Further stress has been made this year by the Trump administration on improving US anti-ballistic missile capability, though the object has been the overly inflated threat of North Korea.
The Trump administration’s Nuclear Posture Review has also proposed adding to the US nuclear inventory, including a low-yield warhead for the US submarine fleet and a new cruise missile deployable at sea. There was no mention of a nuclear-powered cruise missile, which was abandoned in the 1960s for fears that it would leave a trail of uncontrolled radioactivity from its unshielded reactor. As ever, one upmanship between Russia and the United States persists, with US intelligence sources claiming that the Russian variant crashed in testing.

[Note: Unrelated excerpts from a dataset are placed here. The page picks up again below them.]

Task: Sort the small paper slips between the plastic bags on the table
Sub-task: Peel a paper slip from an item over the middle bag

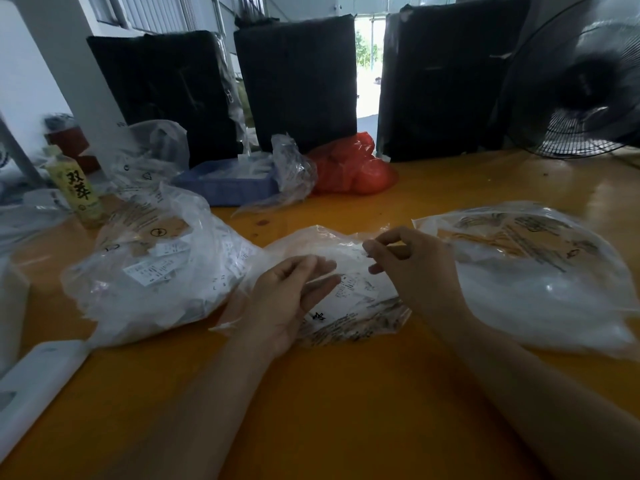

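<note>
Left hand [294, 289]: I see it lying palm-up on the middle bag [346, 299], fingers [318, 268] straight and loosely spread, holding nothing.
Right hand [412, 261]: its fingers [372, 251] curl together in a pinch over the middle bag; I judge they hold a paper slip or the film, too blurred to settle.
Paper slips [156, 268]: most sit inside the left bag [145, 271]; a few lie in the middle bag.
Right bag [540, 271]: flat on the desk [346, 410], contents unclear.
Risk 1: the pinch may lift 2 slips stuck together, so 1 lands in the wrong bag.
Risk 2: the fan [585, 88] stands near; moving air could scatter loose slips.
Risk 3: clingy film may drag the bag along.
</note>
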Demonstrator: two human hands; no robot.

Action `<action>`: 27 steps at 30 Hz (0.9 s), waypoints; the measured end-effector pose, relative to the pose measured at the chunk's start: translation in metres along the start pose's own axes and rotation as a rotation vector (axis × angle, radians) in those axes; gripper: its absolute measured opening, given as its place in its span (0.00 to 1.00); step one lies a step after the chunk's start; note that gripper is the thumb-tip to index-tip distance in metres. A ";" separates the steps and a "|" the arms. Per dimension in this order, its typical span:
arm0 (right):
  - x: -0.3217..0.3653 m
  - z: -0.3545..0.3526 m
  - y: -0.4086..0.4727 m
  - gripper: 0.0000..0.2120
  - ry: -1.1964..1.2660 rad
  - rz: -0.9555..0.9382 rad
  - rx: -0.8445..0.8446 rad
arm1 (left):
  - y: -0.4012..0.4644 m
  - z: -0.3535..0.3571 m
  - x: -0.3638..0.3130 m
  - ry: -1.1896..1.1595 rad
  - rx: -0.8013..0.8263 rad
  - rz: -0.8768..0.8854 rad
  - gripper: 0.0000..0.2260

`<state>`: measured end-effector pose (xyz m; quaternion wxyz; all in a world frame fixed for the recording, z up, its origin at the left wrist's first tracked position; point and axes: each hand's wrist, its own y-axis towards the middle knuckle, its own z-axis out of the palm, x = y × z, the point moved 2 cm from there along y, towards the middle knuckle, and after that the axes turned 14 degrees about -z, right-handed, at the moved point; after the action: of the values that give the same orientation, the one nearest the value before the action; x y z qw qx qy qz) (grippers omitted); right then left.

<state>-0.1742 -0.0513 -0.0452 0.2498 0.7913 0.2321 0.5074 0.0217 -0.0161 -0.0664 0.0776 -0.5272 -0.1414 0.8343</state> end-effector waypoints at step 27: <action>-0.006 0.002 0.001 0.06 0.339 -0.007 0.007 | -0.003 0.006 0.005 0.102 0.099 0.011 0.18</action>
<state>-0.1749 -0.0557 -0.0492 0.2062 0.6946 0.2756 0.6318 0.0144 -0.0126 -0.0675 0.1061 -0.5652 -0.0931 0.8128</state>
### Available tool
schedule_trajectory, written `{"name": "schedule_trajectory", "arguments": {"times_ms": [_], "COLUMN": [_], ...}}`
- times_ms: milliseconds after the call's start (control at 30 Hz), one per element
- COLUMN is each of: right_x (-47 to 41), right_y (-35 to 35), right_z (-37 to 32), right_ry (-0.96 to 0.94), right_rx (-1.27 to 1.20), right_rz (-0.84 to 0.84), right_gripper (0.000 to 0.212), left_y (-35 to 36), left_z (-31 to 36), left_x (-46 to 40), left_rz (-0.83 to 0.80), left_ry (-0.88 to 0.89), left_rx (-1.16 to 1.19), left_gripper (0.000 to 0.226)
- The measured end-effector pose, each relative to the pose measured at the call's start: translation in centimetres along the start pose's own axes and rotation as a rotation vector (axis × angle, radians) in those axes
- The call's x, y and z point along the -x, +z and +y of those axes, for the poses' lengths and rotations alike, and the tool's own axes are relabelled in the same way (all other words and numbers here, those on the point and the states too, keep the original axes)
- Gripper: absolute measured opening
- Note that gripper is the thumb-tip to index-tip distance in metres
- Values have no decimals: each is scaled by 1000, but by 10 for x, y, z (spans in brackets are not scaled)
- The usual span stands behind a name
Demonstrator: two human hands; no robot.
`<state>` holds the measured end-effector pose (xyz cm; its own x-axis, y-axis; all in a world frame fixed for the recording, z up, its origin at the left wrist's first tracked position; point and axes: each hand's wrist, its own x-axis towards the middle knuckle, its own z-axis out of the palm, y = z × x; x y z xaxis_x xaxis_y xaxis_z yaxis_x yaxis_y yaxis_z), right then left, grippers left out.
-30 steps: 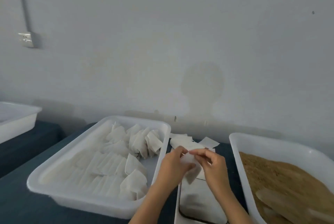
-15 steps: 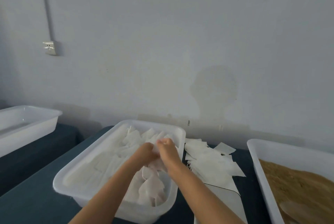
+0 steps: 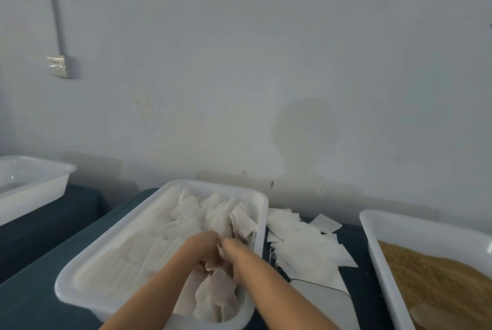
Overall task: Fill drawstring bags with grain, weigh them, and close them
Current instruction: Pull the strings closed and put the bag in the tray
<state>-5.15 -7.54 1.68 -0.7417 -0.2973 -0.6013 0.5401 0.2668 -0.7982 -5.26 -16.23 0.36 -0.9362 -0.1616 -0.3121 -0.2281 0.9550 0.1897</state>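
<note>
Hands, left (image 3: 203,246) & right (image 3: 233,248), pinch 1 white cloth drawstring bag (image 3: 216,263) over white plastic tray of filled bags (image 3: 127,231). Brown grain tub (image 3: 378,226) sits at tabletop's right edge.

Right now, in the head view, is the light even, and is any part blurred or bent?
Head view: soft, dim, bluish light with no glare; a faint shadow lies on the wall; the hands and the bags look soft and washed out; the wide lens bends the conduit and the tray edges.

One head-worn view, close above; it faces forward and down across the white rectangular plastic tray (image 3: 87,271) toward the pale grey wall (image 3: 266,63).
</note>
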Motion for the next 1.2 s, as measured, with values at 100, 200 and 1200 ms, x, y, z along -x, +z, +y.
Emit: {"name": "schedule_trajectory", "arguments": {"times_ms": [100,200,1200], "right_x": [7,9,-33], "right_y": [-2,-3,-177], "right_z": [-1,1,32], "right_ry": [-3,-135,-386], "right_rx": [-91,-59,1043], "right_rz": [-69,-70,625], "right_gripper": [46,41,11], "left_y": [4,1,16], "left_z": [4,8,48], "left_x": [-5,-8,-20], "left_rz": [18,196,645], "left_ry": [-108,-101,95], "left_rx": [-124,-126,258], "left_gripper": [24,27,3]}}
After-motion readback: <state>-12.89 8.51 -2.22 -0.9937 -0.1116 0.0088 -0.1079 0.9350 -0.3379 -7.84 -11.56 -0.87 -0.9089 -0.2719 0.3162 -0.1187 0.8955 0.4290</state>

The unmistakable stress in the Nuclear Posture Review is not one of moderation but enthused embrace for the nuclear cause.
“The tone of the document,” poses a sombre Jeffrey Lewis, “as well as some of the more controversial proposals, gives the impression of enthusiasm for the arms race.”
Threats are stressed and underlined; rival powers are blamed. The US is painted as a paragon of progress in the field of nuclear disarmament, while “others, including Russia and China, have moved in the opposite direction” adding “new types of nuclear capabilities to their arsenals”.
The Putin nuclear show also pokes fun at such goals as total nuclear disarmament, especially by the main nuclear states. Reducing the nuclear arsenals of the two major powers possessing them has lead to another development: modernisation.
This enables Trump to, for instance, emphasise in self-contradicting fashion “the long-term goal of eliminating nuclear weapons and the requirement that the United States have modern, flexible, and resilient nuclear capabilities”. Members of the nuclear club persist in their reluctance to abandon their lavishly expensive toys. The trend, then, is towards improvement, adjustments, and refurbishment.
Euphemised in such a way, the threat of human extinction is obfuscated by different political packaging, not to mention furniture that is quibbled over at summits. Being modern entails enlightenment, and mass killing with the latest, state of the art nuclear weaponry. The concern for some US officials will be Trump’s imminent insistence that what the Russians can do, the US can do better.